#### The problem
When you reach the line with "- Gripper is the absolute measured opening" in the data below, begin printing lines exactly, and stop once the line with "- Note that" has been printed.

#### Collected material
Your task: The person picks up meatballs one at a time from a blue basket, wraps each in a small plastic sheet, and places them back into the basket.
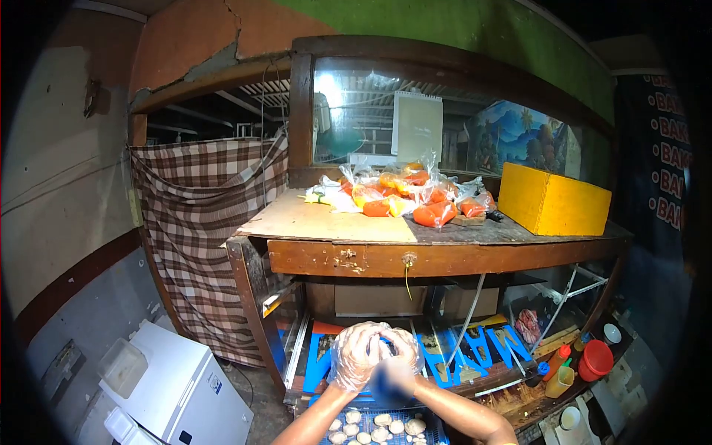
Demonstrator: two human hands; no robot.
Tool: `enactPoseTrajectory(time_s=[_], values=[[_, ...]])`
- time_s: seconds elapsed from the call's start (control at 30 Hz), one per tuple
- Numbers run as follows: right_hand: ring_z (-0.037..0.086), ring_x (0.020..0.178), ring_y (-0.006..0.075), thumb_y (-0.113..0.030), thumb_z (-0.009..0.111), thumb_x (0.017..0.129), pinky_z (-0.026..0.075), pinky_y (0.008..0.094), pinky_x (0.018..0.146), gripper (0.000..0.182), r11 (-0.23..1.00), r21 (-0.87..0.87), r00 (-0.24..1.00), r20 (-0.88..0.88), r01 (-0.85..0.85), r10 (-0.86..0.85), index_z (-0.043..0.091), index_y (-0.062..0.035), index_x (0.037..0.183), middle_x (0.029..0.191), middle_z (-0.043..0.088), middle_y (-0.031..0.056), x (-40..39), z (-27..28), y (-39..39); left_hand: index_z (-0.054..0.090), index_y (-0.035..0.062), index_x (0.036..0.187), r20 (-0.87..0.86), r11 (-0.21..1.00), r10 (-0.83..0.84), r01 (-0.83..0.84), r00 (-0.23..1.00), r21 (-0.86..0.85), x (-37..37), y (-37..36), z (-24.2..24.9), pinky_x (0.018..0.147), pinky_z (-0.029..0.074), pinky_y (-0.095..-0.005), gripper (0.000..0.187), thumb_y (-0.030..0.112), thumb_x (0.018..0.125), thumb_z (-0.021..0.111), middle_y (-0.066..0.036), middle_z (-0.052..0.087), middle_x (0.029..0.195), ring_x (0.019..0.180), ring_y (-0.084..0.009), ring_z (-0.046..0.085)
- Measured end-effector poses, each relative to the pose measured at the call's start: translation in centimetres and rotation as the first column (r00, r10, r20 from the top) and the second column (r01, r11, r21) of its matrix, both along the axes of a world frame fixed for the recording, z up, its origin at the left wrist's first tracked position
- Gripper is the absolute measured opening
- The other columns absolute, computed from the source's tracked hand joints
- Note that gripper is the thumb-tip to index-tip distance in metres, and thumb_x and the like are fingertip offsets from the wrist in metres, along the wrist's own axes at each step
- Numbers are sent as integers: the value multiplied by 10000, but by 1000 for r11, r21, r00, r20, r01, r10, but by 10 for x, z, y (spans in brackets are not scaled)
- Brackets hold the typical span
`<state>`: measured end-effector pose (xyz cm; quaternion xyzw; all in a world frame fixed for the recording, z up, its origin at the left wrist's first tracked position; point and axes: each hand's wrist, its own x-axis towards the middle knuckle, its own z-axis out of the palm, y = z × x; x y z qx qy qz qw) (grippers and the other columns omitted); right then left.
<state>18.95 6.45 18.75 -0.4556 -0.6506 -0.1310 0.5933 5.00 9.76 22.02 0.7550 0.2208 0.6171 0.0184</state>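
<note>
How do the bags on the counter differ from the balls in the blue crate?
The bags are clear plastic with mostly orange-red contents; the balls are pale and look unwrapped.
The bags lie heaped together on the counter, while the balls are spread out in the crate, lower down.
The bags have loose, crumpled tops; the balls are compact and roundish.
Both come in numbers and vary in size.

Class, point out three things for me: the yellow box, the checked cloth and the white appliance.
Yellow box (575, 208): head view, broad side.
Checked cloth (200, 245): head view, middle of its folds.
White appliance (211, 406): head view, labelled panel.
</note>
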Motion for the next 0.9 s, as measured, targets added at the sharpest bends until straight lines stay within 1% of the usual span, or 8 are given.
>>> enactPoseTrajectory(time_s=[0.27,0.33,0.43,0.53,0.57,0.67,0.77,0.9], values=[[716,947,363,-79,785,812,541,460,867,284,998,-7,998,-31,-59,59,754,-45,1093,1028,761,166,-16,-18,-38,709,75,1077,-57,998,18,-22,998,-66,-20,-48,-14,948,514,-470,147,87,936,667,-122,733,1099,1046,-334,693],[719,943,361,-83,794,806,542,453,872,276,996,-62,997,-45,-66,63,760,-45,1077,1016,766,161,-22,-19,-51,705,71,1079,-83,997,27,-33,996,-71,-26,-56,-22,945,513,-469,149,86,936,666,-121,733,1097,1046,-327,694],[725,950,348,-88,802,810,545,448,879,252,992,-101,995,-68,-75,69,766,-49,1057,1036,775,155,-27,-34,-63,707,59,1076,-127,994,35,-47,991,-97,-32,-70,-32,924,521,-471,199,112,884,709,-124,736,1088,1027,-337,698],[731,965,337,-88,801,818,546,448,886,224,987,-150,996,-68,-66,56,769,-56,1038,1066,781,154,-28,-59,-72,711,52,1072,-148,989,16,-37,989,-143,-39,-83,-47,909,529,-470,221,124,863,724,-127,738,1084,1020,-342,701],[731,966,338,-88,802,818,546,449,890,219,984,-153,992,-93,-94,81,769,-57,1033,1065,781,153,-27,-72,-73,722,60,1029,-124,985,28,-48,992,-165,-38,-87,-54,878,543,-469,131,79,900,706,-153,752,1046,978,-355,715],[730,967,333,-97,808,819,541,450,902,209,972,-186,983,-141,-140,115,769,-61,1021,1047,781,145,-29,-94,-80,721,56,1030,-126,976,42,-67,991,-205,-39,-95,-78,878,538,-469,133,84,900,713,-153,751,1042,979,-355,714],[727,969,327,-110,812,827,540,446,902,204,961,-247,987,-130,-128,98,771,-67,1021,1039,781,136,-31,-118,-87,720,51,1031,-148,970,37,-71,988,-232,-44,-99,-105,875,534,-469,135,83,900,717,-154,750,1038,964,-359,709],[720,967,327,-119,804,840,538,439,894,201,944,-299,988,-111,-139,110,771,-78,1034,1026,776,128,-31,-137,-97,722,47,1027,-202,954,20,-78,979,-288,-50,-107,-122,866,534,-472,128,74,903,713,-152,746,1016,952,-360,704]])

#### Task result
- Gripper is the absolute measured opening
- The other columns absolute, computed from the source's tracked hand joints
- Note that gripper is the thumb-tip to index-tip distance in metres, and thumb_x and the like are fingertip offsets from the wrist in metres, along the wrist's own axes at each step

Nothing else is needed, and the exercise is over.